▸ **PROBLEM TO SOLVE**
Please restate the records below word for word, leaving out every picture.

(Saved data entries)
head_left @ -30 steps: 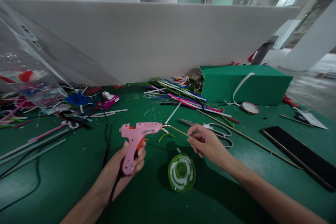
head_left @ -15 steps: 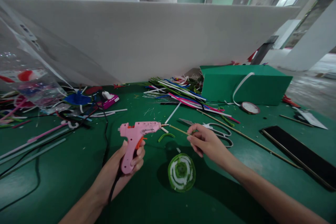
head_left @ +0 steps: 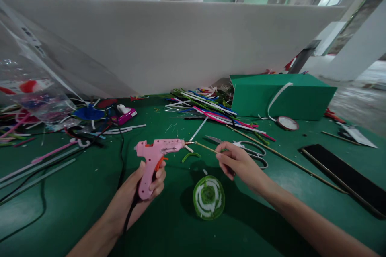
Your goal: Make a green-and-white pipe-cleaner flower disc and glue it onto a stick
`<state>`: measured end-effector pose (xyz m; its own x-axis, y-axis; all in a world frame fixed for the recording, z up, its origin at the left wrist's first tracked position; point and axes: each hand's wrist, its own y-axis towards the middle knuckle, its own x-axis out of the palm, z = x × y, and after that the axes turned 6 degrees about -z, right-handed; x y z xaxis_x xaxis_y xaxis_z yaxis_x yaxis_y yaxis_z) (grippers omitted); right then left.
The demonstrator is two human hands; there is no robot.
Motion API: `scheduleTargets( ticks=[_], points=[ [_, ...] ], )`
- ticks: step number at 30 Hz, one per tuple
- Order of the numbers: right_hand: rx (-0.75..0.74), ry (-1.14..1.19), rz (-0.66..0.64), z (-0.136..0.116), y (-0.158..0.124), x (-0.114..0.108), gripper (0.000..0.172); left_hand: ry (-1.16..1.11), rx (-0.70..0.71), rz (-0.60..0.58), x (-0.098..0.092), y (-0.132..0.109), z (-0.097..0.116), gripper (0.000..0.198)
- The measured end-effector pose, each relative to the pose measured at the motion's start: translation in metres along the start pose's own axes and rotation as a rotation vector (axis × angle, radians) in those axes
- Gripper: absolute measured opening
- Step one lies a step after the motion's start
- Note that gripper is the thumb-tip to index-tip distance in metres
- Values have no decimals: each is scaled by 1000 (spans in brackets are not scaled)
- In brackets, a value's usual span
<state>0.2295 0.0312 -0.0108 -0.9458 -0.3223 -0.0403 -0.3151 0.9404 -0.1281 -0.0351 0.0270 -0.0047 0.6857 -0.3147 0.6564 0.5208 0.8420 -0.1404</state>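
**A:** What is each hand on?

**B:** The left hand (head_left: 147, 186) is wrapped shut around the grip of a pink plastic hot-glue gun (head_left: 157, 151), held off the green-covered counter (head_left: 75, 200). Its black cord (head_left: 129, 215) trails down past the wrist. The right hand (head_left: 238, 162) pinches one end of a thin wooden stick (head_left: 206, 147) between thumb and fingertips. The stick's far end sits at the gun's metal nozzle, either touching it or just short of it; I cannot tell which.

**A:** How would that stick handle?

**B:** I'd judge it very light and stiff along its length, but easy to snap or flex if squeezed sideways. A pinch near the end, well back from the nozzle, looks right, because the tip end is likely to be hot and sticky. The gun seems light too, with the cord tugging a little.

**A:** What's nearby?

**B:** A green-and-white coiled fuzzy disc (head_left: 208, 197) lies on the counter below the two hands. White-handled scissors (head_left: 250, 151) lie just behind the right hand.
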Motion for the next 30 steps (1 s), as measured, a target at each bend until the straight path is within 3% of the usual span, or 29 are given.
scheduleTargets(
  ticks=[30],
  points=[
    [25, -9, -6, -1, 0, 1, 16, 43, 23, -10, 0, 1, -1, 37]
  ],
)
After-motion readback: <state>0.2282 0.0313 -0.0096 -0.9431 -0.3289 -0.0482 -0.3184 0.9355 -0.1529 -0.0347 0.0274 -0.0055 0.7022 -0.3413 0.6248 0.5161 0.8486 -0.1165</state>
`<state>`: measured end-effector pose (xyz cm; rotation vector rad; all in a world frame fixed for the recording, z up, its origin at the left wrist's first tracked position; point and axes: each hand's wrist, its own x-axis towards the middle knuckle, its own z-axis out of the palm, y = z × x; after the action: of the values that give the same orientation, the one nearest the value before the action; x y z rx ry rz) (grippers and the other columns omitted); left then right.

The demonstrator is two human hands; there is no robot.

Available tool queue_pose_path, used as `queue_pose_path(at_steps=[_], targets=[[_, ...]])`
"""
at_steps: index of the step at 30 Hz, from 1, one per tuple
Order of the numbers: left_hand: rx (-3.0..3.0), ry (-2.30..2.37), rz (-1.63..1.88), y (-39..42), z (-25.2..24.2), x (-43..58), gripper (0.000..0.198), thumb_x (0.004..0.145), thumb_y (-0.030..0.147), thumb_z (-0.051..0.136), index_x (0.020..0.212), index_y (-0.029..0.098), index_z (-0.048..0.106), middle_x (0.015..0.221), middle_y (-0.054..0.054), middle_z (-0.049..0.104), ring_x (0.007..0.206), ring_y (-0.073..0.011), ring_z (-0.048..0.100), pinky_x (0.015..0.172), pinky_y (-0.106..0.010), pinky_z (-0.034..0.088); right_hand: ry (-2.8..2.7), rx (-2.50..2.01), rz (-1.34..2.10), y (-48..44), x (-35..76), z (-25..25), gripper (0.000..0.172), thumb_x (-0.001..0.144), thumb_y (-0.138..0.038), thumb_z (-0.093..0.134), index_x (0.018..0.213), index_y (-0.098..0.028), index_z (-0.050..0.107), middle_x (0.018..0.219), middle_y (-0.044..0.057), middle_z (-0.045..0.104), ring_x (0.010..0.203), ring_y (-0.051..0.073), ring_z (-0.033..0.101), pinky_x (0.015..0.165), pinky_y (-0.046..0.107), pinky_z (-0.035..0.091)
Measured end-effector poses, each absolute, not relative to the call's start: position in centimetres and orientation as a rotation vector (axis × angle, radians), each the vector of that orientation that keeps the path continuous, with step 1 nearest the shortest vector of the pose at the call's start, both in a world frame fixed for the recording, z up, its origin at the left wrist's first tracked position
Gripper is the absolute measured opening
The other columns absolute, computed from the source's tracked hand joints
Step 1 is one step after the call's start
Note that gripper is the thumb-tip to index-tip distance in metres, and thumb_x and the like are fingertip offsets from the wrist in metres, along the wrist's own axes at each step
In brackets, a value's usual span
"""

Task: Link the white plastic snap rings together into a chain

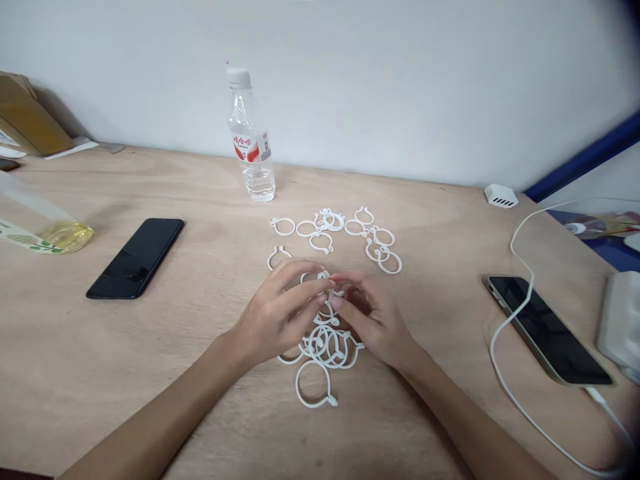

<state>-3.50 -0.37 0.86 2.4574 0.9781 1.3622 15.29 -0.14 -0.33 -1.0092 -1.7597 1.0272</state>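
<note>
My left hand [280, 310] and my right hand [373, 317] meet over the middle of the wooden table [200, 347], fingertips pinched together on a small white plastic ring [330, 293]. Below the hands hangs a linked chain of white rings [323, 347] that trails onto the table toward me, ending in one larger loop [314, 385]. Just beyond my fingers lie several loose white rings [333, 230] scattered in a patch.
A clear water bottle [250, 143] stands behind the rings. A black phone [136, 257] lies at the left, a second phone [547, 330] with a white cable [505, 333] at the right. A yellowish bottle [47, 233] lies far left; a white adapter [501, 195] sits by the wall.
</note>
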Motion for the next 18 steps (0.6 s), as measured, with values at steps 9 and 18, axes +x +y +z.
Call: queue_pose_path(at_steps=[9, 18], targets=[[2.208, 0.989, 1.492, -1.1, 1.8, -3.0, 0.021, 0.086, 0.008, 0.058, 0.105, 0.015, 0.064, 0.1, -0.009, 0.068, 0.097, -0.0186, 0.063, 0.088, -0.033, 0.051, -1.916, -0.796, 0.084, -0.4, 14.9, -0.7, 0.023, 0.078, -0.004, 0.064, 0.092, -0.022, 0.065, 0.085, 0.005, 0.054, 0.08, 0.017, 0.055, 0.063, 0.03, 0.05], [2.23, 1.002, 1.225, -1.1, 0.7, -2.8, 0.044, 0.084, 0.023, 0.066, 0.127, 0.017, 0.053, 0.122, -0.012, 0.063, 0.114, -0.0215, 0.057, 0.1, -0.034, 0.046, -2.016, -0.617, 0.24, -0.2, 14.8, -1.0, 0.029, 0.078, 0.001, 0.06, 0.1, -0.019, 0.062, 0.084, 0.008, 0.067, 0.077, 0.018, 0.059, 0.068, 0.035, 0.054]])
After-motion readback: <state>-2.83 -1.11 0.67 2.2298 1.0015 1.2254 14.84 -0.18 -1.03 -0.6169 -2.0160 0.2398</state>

▸ **SOLUTION BELOW**
head_left @ -30 steps: 
head_left @ -15 steps: 
head_left @ +0 steps: 
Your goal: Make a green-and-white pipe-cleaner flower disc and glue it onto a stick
`<state>`: measured end-effector pose (xyz m; its own x-axis, y-axis; all in a world frame fixed for the recording, z up, its origin at the left wrist's first tracked position; point and axes: each hand's wrist, its own y-axis towards the middle knuckle, its own x-axis out of the palm, z = x × y, and after that the axes turned 6 degrees about -z, right-handed; x y z xaxis_x xaxis_y xaxis_z yaxis_x yaxis_y yaxis_z) (grippers omitted); right then left.
The demonstrator is two human hands; there is no robot.
Motion API: `scheduleTargets( ticks=[_], points=[ [_, ...] ], )`
- ticks: step number at 30 Hz, one per tuple
- Order of the numbers: right_hand: rx (-0.75..0.74), ry (-1.14..1.19), rz (-0.66..0.64), z (-0.136..0.116), y (-0.158..0.124), x (-0.114..0.108), gripper (0.000..0.172); left_hand: ry (-1.16..1.11), rx (-0.70..0.71), rz (-0.60..0.58), x (-0.098..0.092), y (-0.132..0.109), z (-0.097..0.116), gripper (0.000..0.198)
- The measured end-effector pose, each relative to the pose measured at the motion's start: translation in metres along the start pose's own axes and rotation as a rotation vector (axis × angle, radians) in those axes
- Gripper: absolute measured opening
- Step one lies a step after the motion's start
- Note that gripper is the thumb-tip to index-tip distance in metres
- Values have no decimals: each is scaled by 1000 (spans in brackets are not scaled)
- In brackets, a value's usual span
<state>0.2295 0.0312 -0.0108 -0.9458 -0.3223 -0.0403 -0.3151 0.9404 -0.1281 -0.0351 0.0270 -0.0047 0.6857 -0.3147 0.6564 0.5208 0.8420 -0.1404</state>
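**A:** What is each hand on?

**B:** The left hand (head_left: 147, 186) is wrapped shut around the grip of a pink plastic hot-glue gun (head_left: 157, 151), held off the green-covered counter (head_left: 75, 200). Its black cord (head_left: 129, 215) trails down past the wrist. The right hand (head_left: 238, 162) pinches one end of a thin wooden stick (head_left: 206, 147) between thumb and fingertips. The stick's far end sits at the gun's metal nozzle, either touching it or just short of it; I cannot tell which.

**A:** How would that stick handle?

**B:** I'd judge it very light and stiff along its length, but easy to snap or flex if squeezed sideways. A pinch near the end, well back from the nozzle, looks right, because the tip end is likely to be hot and sticky. The gun seems light too, with the cord tugging a little.

**A:** What's nearby?

**B:** A green-and-white coiled fuzzy disc (head_left: 208, 197) lies on the counter below the two hands. White-handled scissors (head_left: 250, 151) lie just behind the right hand.
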Motion for the next 30 steps (1 s), as measured, a target at each bend until the straight path is within 3% of the usual span, or 29 are given.
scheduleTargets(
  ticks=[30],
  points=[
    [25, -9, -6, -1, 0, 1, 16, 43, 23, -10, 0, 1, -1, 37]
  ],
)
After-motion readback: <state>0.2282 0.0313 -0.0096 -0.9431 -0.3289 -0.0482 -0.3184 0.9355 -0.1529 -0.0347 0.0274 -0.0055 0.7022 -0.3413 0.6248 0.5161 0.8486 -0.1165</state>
`<state>`: measured end-effector pose (xyz cm; rotation vector rad; all in a world frame fixed for the recording, z up, its origin at the left wrist's first tracked position; point and axes: each hand's wrist, its own x-axis towards the middle knuckle, its own z-axis out of the palm, y = z × x; after the action: of the values that give the same orientation, the one nearest the value before the action; x y z rx ry rz) (grippers and the other columns omitted); left then right.

The demonstrator is two human hands; there is no robot.

Available tool queue_pose_path, used as `queue_pose_path(at_steps=[_], targets=[[_, ...]])`
"""
at_steps: index of the step at 30 Hz, from 1, one per tuple
Order of the numbers: left_hand: rx (-3.0..3.0), ry (-2.30..2.37), rz (-1.63..1.88), y (-39..42), z (-25.2..24.2), x (-43..58), gripper (0.000..0.198), thumb_x (0.004..0.145), thumb_y (-0.030..0.147), thumb_z (-0.051..0.136), index_x (0.020..0.212), index_y (-0.029..0.098), index_z (-0.048..0.106), middle_x (0.015..0.221), middle_y (-0.054..0.054), middle_z (-0.049..0.104), ring_x (0.007..0.206), ring_y (-0.073..0.011), ring_z (-0.048..0.100), pinky_x (0.015..0.172), pinky_y (-0.106..0.010), pinky_z (-0.034..0.088); right_hand: ry (-2.8..2.7), rx (-2.50..2.01), rz (-1.34..2.10), y (-48..44), x (-35..76), z (-25..25), gripper (0.000..0.172), thumb_x (-0.001..0.144), thumb_y (-0.138..0.038), thumb_z (-0.093..0.134), index_x (0.018..0.213), index_y (-0.098..0.028), index_z (-0.050..0.107), middle_x (0.018..0.219), middle_y (-0.044..0.057), middle_z (-0.045..0.104), ring_x (0.010..0.203), ring_y (-0.051..0.073), ring_z (-0.033..0.101), pinky_x (0.015..0.165), pinky_y (-0.046..0.107), pinky_z (-0.035..0.091)
Measured end-effector poses, each absolute, not relative to the call's start: position in centimetres and orientation as a rotation vector (axis × angle, radians), each the vector of that orientation that keeps the path continuous, with step 1 nearest the shortest vector of the pose at the call's start, both in a world frame fixed for the recording, z up, its origin at the left wrist's first tracked position
Gripper is the absolute measured opening
The other columns absolute, computed from the source's tracked hand joints
Step 1 is one step after the call's start
Note that gripper is the thumb-tip to index-tip distance in metres, and thumb_x and the like are fingertip offsets from the wrist in metres, along the wrist's own axes at each step
In brackets, a value's usual span
"""

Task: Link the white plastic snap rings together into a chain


<state>-3.50 -0.37 0.86 2.4574 0.9781 1.3622 15.29 -0.14 -0.33 -1.0092 -1.7597 1.0272</state>
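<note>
My left hand [280, 310] and my right hand [373, 317] meet over the middle of the wooden table [200, 347], fingertips pinched together on a small white plastic ring [330, 293]. Below the hands hangs a linked chain of white rings [323, 347] that trails onto the table toward me, ending in one larger loop [314, 385]. Just beyond my fingers lie several loose white rings [333, 230] scattered in a patch.
A clear water bottle [250, 143] stands behind the rings. A black phone [136, 257] lies at the left, a second phone [547, 330] with a white cable [505, 333] at the right. A yellowish bottle [47, 233] lies far left; a white adapter [501, 195] sits by the wall.
</note>
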Motion for the next 18 steps (0.6 s), as measured, with values at steps 9 and 18, axes +x +y +z.
Call: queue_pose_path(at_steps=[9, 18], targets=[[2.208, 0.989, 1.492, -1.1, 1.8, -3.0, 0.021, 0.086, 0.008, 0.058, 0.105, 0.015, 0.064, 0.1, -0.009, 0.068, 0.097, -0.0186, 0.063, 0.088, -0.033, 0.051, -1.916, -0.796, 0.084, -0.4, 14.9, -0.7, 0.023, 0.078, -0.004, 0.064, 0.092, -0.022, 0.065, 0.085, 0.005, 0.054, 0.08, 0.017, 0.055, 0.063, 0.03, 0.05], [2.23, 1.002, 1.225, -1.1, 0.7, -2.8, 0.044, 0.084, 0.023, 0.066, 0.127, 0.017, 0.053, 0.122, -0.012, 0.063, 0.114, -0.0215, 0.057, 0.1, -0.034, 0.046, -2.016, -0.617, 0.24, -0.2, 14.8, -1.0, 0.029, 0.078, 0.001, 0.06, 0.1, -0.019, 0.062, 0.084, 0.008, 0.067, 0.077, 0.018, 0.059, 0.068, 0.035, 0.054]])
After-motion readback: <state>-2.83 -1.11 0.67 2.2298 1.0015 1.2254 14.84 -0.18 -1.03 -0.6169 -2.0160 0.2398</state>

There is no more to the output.